### WORK ITEM
Every line below that mentions the word "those" should be copied out.

·····

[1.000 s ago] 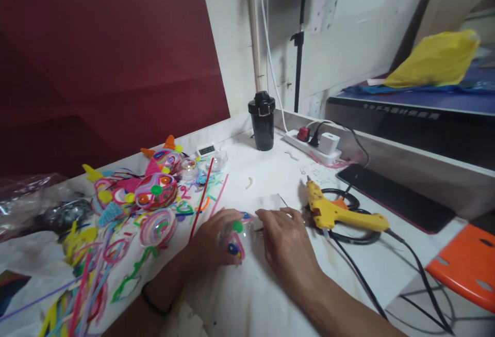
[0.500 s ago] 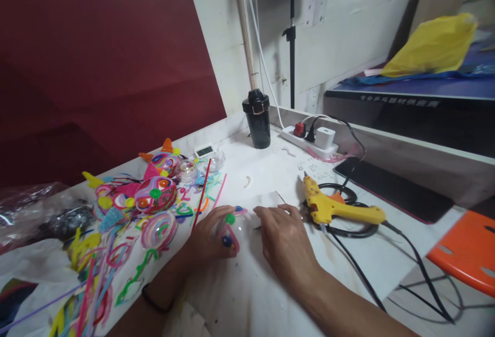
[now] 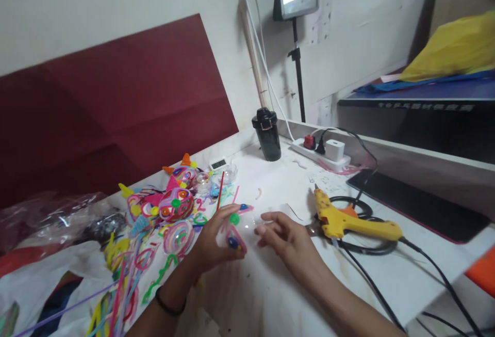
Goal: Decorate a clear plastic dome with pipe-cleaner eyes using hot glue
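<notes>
My left hand (image 3: 214, 239) is wrapped round a clear plastic ball (image 3: 249, 222) decorated with pink and blue pipe-cleaner shapes and a green pompom. Just right of the ball, my right hand (image 3: 284, 239) has its thumb and fingers apart, pointing towards it, with nothing visible between them. Whether its fingertips touch the clear plastic I cannot tell. Beyond the right hand lies a small sheet of paper (image 3: 292, 210). A yellow hot glue gun (image 3: 348, 223) rests on the table to the right, its nozzle pointing away from me.
Finished pipe-cleaner fish (image 3: 176, 205), loose pipe cleaners (image 3: 119, 290) and clear plastic bags (image 3: 58, 218) crowd the left side. A dark cup (image 3: 267, 138), a power strip (image 3: 320, 155) and a black phone-like slab (image 3: 417, 205) stand towards the back and right. Glue gun cable (image 3: 367, 285) trails over the edge.
The view has tilted up and shifted left. My right hand's fingers have lifted from the paper and spread apart. My left hand keeps hold of the ball, turned slightly.
</notes>
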`<state>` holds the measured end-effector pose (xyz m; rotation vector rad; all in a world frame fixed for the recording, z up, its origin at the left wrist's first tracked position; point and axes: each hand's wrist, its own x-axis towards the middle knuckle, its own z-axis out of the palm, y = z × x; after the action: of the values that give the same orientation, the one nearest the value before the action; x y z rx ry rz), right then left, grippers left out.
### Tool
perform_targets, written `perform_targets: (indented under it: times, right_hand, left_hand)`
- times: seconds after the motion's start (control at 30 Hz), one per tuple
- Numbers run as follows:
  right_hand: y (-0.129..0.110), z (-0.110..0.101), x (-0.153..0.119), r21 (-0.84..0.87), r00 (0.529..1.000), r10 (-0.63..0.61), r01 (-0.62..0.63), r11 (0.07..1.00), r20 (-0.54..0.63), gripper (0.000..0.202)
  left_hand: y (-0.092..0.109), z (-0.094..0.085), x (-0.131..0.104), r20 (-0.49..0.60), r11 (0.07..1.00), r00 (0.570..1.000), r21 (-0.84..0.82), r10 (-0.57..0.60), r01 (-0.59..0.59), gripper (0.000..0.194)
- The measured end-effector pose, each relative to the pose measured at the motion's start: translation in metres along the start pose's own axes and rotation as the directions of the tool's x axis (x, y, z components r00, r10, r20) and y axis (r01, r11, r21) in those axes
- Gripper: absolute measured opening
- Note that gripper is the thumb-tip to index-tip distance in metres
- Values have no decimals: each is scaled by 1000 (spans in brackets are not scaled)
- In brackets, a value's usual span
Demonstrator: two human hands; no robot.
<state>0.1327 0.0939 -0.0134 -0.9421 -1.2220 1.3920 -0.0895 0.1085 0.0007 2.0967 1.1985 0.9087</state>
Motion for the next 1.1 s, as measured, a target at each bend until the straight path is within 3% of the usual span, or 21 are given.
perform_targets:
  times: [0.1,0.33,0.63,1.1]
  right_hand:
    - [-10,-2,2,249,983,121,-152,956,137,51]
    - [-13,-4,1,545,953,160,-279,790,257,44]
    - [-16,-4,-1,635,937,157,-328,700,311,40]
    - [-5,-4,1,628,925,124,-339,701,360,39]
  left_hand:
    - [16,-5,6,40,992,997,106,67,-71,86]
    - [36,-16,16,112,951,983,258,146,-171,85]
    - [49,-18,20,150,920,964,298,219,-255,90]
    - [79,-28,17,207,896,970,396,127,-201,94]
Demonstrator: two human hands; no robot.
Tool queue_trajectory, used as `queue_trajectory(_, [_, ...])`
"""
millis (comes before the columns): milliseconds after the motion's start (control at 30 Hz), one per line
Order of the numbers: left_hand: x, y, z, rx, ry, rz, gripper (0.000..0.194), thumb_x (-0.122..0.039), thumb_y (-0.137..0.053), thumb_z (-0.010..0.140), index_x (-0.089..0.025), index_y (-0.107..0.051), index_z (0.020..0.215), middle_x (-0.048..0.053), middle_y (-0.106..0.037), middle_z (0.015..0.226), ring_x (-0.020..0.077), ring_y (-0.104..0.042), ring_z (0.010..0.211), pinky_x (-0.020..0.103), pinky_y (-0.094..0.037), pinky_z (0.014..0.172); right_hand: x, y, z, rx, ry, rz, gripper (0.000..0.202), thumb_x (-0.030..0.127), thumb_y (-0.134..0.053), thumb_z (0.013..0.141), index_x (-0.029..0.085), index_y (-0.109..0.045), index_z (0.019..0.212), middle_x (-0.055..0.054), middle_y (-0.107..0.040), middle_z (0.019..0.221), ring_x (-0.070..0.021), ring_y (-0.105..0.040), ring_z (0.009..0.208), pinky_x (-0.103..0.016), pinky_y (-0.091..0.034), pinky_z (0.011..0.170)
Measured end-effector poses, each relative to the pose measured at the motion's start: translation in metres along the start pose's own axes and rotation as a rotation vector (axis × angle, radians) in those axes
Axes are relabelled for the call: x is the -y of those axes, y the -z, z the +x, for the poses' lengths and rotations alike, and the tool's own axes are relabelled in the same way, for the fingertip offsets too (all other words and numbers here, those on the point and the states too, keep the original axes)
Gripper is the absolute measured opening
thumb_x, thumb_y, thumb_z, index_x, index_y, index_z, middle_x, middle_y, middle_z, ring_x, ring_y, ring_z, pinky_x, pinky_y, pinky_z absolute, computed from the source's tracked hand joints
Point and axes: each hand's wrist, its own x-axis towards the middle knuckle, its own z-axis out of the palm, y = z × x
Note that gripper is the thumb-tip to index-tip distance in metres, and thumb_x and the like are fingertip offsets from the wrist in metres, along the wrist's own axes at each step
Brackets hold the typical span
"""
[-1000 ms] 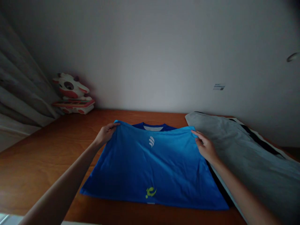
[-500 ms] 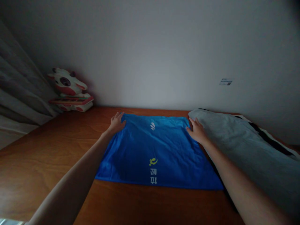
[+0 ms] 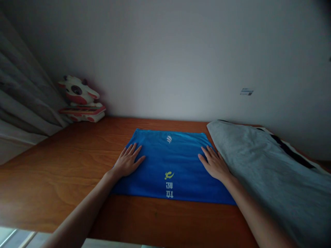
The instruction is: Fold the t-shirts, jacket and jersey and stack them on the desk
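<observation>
The blue garment (image 3: 157,155) lay flat on the desk (image 3: 57,162) in a broad folded panel, lighter blue along its far edge and deeper blue toward its near edge. A pale wing-like emblem (image 3: 169,139) sat close to the garment's far edge. Nearer its front edge came a yellow-green mark (image 3: 169,175), with pale characters (image 3: 169,190) just below that.

The left hand (image 3: 126,162) rested palm down on the garment's left side, its grip wide open, fingers spread and closed on nothing. The right hand (image 3: 215,166) lay the same way on the garment's right side, fingers fanned out, its grip also wide open with no fabric pinched. The two hands stood well apart, with the printed middle of the garment between them.

To the right of the garment was a grey cloth (image 3: 269,165) with a black stripe on its far side. A strip of desk showed between the two at the garment's far right corner; farther forward, the right forearm (image 3: 250,210) hid whether they touched.

Well to the left of the garment and beyond it, a cow-shaped toy (image 3: 81,98) with a keyboard stood by the wall (image 3: 165,62). Left of the garment, past the toy, hung a pale curtain (image 3: 20,93). Beyond the garment and off to its right, a small label (image 3: 246,91) was on the wall.
</observation>
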Motion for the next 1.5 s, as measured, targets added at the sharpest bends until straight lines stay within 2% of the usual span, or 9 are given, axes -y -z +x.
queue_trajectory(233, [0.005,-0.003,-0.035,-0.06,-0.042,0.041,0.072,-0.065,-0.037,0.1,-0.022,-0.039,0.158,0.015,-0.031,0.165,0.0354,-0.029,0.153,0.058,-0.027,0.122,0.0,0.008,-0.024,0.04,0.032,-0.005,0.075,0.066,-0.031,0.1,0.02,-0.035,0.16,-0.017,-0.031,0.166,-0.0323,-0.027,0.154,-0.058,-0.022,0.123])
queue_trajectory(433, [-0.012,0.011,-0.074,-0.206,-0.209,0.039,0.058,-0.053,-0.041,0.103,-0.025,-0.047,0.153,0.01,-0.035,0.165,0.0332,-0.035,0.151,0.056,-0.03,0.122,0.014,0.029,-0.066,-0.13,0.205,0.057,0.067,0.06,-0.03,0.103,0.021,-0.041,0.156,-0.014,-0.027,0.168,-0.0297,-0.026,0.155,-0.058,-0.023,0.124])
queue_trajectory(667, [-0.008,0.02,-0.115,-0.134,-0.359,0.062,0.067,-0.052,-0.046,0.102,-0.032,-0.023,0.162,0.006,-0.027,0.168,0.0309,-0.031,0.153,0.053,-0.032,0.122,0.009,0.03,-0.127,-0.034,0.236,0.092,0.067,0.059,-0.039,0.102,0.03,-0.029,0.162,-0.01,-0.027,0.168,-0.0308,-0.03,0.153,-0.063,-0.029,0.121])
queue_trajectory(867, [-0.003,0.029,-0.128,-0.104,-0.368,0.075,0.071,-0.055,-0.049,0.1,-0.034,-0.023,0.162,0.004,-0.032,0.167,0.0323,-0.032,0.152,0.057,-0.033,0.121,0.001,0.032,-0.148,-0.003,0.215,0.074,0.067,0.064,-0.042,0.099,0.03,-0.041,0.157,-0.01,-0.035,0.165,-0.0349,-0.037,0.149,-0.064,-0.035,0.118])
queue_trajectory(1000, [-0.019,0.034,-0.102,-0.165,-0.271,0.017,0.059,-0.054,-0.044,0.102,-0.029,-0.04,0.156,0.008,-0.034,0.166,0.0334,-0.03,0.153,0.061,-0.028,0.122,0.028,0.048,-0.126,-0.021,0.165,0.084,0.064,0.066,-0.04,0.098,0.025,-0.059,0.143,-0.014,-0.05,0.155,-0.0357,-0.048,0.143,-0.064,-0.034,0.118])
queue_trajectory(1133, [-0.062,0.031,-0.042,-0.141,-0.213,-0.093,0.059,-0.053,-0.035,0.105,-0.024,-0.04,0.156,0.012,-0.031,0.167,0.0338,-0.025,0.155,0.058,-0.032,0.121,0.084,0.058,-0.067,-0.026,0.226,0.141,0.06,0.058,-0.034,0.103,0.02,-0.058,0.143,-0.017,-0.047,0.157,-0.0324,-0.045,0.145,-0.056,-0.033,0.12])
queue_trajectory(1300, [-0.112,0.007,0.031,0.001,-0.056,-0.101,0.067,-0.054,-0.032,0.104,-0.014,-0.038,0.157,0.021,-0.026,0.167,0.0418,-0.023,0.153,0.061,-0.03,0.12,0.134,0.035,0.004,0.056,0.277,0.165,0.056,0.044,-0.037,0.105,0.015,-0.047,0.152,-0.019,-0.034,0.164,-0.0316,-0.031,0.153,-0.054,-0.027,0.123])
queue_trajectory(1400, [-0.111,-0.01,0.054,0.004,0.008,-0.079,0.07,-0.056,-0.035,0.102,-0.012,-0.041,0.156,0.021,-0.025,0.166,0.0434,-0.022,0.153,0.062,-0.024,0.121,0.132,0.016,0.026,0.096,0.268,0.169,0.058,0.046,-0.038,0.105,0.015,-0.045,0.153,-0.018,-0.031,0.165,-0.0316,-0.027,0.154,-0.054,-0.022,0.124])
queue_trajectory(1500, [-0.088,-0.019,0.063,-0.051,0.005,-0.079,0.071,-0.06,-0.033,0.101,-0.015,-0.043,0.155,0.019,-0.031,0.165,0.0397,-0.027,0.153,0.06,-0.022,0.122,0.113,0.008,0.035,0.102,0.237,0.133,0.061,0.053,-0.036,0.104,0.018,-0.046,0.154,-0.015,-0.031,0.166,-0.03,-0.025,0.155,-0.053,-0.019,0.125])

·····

### SOLUTION TO THE PROBLEM
- The measured end-effector pose, each relative to the pose measured at the motion's start: translation in metres along the start pose's own axes and rotation as the directions of the tool's x axis (x, y, z components r00, r10, r20) and y axis (r01, r11, r21) in those axes
Measured end-effector poses, each relative to the pose measured at the motion's start: translation in metres along the start pose's own axes and rotation as a rotation vector (axis × angle, radians) in those axes
Axes are relabelled for the call: x is the -y of those axes, y the -z, z the +x, for the poses' lengths and rotations alike, and the tool's own axes are relabelled in the same way, for the fingertip offsets too (all other words and numbers here, those on the point and the states too, keep the original axes)

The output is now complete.